◆ TASK STATEMENT ◆
For the data below, give again exactly the lines from the one containing "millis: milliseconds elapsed" through the one containing "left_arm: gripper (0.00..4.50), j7", both ends included, and no others.

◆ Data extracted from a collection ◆
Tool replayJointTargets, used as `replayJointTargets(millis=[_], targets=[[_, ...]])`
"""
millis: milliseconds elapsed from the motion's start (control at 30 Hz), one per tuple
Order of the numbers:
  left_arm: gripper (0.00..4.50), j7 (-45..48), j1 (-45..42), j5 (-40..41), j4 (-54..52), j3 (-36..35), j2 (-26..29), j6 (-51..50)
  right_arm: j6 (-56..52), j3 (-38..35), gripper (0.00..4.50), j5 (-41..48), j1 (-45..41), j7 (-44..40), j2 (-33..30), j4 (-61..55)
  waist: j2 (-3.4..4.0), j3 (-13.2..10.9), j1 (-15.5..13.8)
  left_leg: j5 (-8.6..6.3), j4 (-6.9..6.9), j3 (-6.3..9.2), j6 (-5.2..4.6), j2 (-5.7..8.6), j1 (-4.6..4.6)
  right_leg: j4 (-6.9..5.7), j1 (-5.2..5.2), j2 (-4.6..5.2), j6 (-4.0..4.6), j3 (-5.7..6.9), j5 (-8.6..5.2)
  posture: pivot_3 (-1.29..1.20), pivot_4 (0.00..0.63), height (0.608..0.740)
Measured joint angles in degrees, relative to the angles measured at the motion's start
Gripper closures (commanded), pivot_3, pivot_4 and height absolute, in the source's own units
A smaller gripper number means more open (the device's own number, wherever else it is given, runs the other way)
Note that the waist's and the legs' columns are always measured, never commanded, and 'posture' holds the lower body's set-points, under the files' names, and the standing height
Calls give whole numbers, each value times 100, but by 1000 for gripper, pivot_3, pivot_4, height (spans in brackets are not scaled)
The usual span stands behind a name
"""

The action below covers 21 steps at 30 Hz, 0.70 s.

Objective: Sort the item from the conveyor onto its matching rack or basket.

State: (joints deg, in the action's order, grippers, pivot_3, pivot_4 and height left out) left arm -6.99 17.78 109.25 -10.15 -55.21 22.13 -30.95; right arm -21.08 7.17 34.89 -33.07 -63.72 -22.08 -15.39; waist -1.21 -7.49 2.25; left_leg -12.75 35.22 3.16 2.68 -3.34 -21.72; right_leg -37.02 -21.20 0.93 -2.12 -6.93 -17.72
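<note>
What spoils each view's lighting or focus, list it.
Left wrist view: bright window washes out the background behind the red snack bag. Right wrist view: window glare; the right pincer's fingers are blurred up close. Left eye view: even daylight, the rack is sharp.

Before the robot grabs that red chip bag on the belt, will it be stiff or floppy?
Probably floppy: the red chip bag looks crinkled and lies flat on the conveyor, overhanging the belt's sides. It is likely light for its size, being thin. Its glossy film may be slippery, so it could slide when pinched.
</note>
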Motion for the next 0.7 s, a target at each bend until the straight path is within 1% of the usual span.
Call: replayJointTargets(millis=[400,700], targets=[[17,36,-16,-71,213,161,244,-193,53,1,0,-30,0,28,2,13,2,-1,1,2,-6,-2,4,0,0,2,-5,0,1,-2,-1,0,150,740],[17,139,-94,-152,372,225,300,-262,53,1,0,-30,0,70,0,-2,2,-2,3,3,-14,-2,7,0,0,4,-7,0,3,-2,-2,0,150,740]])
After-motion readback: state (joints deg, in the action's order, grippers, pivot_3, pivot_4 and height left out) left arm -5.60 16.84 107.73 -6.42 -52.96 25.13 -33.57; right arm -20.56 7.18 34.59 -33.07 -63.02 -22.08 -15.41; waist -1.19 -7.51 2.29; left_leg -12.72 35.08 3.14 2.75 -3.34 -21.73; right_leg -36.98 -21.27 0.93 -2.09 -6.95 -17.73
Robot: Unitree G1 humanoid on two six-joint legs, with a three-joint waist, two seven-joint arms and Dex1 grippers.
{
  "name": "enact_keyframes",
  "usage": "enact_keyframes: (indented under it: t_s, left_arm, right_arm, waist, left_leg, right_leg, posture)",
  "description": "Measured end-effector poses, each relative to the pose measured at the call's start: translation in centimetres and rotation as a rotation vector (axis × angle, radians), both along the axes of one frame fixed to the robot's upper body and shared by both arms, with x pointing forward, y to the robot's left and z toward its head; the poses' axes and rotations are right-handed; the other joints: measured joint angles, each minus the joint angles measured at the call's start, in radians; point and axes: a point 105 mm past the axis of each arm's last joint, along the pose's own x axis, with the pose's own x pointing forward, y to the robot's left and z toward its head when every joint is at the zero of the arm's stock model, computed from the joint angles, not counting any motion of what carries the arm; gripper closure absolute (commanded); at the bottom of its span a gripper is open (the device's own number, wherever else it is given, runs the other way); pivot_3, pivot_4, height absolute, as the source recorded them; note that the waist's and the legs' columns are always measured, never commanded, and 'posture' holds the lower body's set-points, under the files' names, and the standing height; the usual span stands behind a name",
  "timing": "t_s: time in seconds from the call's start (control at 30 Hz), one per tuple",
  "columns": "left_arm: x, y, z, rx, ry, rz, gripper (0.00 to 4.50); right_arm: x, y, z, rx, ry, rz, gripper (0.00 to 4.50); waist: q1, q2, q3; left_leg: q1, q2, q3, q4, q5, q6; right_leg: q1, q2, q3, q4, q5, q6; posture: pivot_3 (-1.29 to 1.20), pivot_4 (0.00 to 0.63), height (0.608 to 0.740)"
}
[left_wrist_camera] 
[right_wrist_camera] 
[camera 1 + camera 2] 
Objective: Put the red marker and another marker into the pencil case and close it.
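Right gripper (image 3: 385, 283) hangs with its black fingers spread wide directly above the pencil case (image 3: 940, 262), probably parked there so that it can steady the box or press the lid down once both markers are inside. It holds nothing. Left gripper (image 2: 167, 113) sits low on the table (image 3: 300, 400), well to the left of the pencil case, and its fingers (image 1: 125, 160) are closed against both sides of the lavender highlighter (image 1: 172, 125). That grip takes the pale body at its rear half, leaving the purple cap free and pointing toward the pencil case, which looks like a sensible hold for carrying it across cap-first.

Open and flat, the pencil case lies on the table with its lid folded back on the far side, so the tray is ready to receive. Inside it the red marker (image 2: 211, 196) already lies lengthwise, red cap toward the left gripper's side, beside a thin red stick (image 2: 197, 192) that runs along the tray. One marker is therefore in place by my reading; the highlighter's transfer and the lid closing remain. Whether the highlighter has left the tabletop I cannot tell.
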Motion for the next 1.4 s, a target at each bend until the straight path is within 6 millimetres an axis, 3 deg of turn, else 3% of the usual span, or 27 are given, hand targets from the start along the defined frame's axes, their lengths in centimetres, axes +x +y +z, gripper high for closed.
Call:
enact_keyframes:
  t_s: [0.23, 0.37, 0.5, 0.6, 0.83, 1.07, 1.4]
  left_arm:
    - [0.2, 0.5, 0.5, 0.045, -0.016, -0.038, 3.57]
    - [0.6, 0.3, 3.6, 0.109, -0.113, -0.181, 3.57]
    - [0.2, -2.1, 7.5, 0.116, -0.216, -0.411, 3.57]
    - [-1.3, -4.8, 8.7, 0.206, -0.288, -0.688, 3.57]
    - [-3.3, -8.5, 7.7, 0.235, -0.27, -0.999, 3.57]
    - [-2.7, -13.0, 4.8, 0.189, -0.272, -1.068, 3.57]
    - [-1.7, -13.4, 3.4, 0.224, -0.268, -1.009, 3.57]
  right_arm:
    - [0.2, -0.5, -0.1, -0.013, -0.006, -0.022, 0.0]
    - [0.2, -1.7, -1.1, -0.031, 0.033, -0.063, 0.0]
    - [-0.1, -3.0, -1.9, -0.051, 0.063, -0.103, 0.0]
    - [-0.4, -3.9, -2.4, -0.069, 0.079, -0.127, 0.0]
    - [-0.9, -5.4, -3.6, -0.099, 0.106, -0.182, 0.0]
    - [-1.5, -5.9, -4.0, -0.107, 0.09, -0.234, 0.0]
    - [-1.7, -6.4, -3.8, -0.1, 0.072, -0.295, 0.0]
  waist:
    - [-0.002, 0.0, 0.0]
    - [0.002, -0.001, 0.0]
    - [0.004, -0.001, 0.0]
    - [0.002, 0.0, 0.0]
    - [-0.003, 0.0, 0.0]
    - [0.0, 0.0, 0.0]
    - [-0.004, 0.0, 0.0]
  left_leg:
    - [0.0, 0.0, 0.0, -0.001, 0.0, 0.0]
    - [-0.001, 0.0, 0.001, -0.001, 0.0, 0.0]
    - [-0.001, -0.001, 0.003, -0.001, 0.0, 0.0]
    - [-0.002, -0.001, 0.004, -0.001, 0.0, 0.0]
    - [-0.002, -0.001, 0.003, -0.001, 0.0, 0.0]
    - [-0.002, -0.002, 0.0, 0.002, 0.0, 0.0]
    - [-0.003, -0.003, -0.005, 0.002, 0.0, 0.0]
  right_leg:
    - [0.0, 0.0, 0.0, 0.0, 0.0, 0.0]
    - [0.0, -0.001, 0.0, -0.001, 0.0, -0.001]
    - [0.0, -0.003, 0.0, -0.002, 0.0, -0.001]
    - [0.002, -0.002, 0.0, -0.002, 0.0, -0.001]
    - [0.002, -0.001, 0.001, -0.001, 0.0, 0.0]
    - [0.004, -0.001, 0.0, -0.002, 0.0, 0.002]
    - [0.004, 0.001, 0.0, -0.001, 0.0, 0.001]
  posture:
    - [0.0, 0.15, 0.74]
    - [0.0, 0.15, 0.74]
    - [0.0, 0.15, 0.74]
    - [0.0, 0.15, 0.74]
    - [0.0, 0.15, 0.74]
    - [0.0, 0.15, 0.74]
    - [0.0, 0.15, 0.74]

◆ SOLVED EXERCISE ◆
millis: milliseconds elapsed from the motion's start (control at 30 Hz), one per tuple
Order of the numbers:
  left_arm: gripper (0.00..4.50), j7 (-45..48), j1 (-45..42), j5 (-40..41), j4 (-54..52), j3 (-36..35), j2 (-26..29), j6 (-51..50)

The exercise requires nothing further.